アルチュール・ド・リッシモン

アルチュールの結婚

「ジョン、少し休めばどうだ? イングランドに戻ってもよいぞ。今はもう、私にはラウールもおるしな」
 同じフランス人ということもあり、フランス語で会話することも増えた上に、ずっと片思いをしていたマルグリット・ド・ブルゴーニュとの結婚も決まり、笑顔が増えてきたアルチュールがそう言うと、ジョンは泣きそうな表情になった。
「私は……本当にもう用済みなのですね……」
「そういう意味ではない。最近、そなたの表情が暗く、つらそうなので、休めと言っただけだ」
「しかし、私はアーサー様の……」
「お前を私につけてくれたヘンリー5世は、もうこの世におらんのだぞ?」
 その言葉に、ジョンはびくりとした。
「そう……ですね……。分かりました。戻ります」
 そう言うと、ジョンはその場を後にした。
「これでようやく、アルチュス様が動きやすくなりますな」
 その後ろ姿を見送った後、ラウールはフランス語でそう言い、アルチュールもにやりとした。
 この頃、アルチュールは義理の兄となるブルゴーニュ公フィリップにより、アンマンソン谷の諸城、モンバールとブーイイの城、トネール伯領を送られ、それで生計が立てられるようにもなっていた。

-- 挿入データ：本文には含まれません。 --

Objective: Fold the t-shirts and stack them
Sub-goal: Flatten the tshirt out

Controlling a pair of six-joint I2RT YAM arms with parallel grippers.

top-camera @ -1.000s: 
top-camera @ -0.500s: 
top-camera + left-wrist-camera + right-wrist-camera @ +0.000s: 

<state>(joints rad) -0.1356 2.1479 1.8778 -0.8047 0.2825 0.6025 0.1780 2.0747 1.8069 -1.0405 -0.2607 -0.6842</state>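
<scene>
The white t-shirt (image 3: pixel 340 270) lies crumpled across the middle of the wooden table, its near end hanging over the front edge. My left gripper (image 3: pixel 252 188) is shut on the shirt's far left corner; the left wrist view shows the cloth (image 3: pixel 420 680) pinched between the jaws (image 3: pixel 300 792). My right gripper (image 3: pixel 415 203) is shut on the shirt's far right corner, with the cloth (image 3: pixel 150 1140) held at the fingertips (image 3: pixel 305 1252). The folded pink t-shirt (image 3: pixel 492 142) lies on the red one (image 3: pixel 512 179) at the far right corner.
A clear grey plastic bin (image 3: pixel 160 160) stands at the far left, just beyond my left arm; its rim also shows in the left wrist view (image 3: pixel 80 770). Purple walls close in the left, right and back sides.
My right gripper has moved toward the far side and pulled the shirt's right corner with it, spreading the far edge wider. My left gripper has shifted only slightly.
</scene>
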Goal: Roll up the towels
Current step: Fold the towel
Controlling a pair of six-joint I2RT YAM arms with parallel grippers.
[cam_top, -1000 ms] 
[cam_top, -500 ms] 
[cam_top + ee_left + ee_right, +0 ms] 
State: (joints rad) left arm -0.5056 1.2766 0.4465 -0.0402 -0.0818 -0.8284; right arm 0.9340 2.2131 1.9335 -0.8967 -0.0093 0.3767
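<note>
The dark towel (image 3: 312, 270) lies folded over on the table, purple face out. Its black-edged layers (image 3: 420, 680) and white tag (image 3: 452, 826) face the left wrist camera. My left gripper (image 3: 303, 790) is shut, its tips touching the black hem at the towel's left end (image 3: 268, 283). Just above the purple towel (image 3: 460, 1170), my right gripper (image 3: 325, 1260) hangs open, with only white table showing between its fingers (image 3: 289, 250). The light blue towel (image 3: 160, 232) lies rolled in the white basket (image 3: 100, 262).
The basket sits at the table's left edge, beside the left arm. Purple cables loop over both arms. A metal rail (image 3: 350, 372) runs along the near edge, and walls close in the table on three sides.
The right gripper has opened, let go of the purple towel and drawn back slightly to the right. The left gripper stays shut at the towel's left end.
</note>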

 1423年10月10日、アルチュール・ド・リッシモンは長年思い続けてきたマルグリット・ド・ブルゴーニュと結婚した。
 共に年齢は30歳であったが、夫のアルチュールは初婚、マルグリットは再婚であった。
 年が明けると、アルチュールは兄が治めるブルターニュに向かった。シシリー女王ヨランド・タラゴンとシャルル7世を自称する王の使節達との話し合いに参加するために。
 が、これがベッドフォード公の怒りを買ってしまい、6月に街道荒らしを退治するために兵を借りようとしたところ、罵倒されてしまったのだった。
「裏切者だの恩知らずだの、あそこまで言われるとは思わなんだ! もうあやつの顔など見たくもない!」
 ベッドフォード公の所から戻ると、アルチュールはそう叫んで、近くにあった机を蹴飛ばした。